— WHAT YOU SHOULD DO —
Print nothing but the lines below starting at the line that holds "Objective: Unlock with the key" and ending at the line that holds "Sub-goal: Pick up", including both, each exactly as written.

— Excerpts from a dataset —

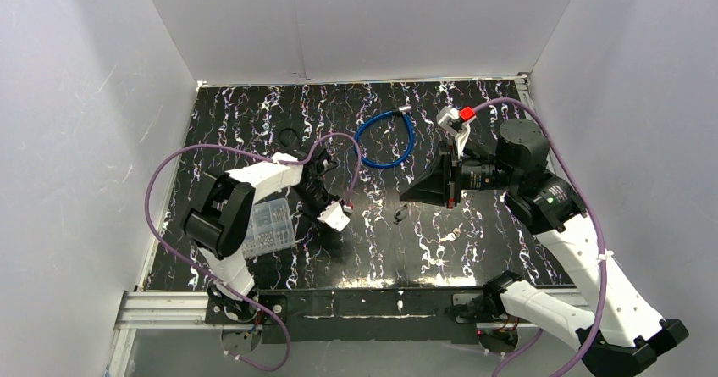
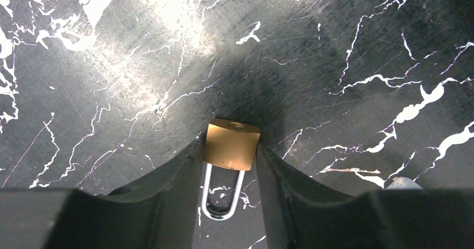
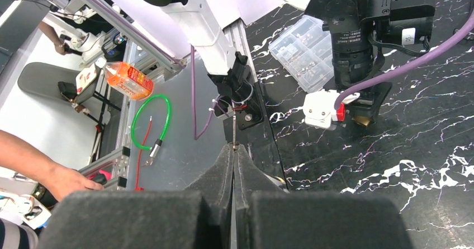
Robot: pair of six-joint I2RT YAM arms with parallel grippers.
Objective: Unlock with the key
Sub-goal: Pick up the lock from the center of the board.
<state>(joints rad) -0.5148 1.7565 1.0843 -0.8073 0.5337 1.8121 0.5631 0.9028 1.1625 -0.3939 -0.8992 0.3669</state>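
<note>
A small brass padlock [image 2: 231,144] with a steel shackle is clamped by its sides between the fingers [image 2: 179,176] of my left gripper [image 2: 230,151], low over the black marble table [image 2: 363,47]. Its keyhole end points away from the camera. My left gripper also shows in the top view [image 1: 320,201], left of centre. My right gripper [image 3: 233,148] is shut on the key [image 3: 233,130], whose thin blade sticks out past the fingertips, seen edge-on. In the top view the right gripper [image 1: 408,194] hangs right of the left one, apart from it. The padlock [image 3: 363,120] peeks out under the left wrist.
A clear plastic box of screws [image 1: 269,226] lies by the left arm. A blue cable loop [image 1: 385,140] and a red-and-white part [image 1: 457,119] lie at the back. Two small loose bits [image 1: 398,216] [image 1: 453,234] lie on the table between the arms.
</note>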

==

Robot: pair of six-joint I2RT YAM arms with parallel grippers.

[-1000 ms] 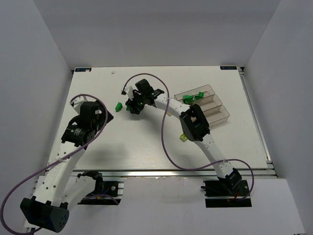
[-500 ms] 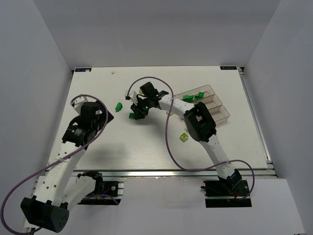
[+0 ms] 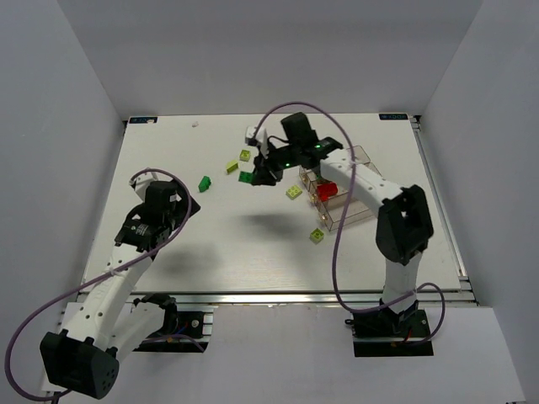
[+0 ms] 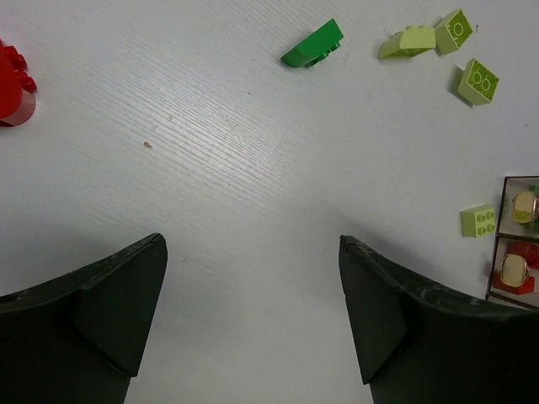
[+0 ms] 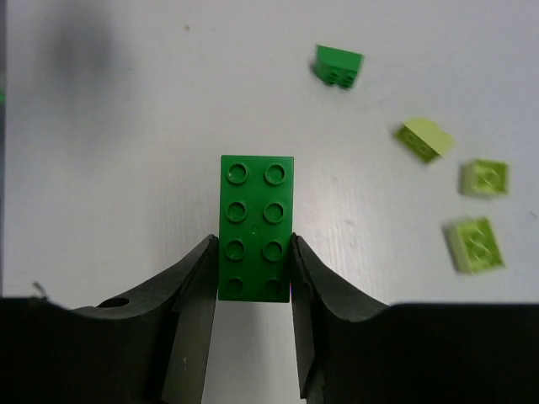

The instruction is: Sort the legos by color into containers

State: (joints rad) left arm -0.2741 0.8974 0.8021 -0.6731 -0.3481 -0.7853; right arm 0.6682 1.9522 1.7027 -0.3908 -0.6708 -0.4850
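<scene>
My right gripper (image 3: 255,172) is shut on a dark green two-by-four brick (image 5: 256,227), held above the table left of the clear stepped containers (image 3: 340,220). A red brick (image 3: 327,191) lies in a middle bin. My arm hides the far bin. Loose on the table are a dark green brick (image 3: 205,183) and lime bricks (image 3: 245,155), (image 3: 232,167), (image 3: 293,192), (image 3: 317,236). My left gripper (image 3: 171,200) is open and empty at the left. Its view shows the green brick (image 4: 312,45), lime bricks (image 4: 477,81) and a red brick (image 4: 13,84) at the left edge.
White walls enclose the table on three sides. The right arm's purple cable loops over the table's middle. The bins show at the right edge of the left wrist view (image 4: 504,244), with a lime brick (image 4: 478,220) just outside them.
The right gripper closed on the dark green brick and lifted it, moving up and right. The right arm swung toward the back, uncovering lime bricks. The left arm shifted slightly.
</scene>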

— RESPONSE AREA —
Objective: Unlock with the key
Sub-goal: Pick up the lock from the center of the board.

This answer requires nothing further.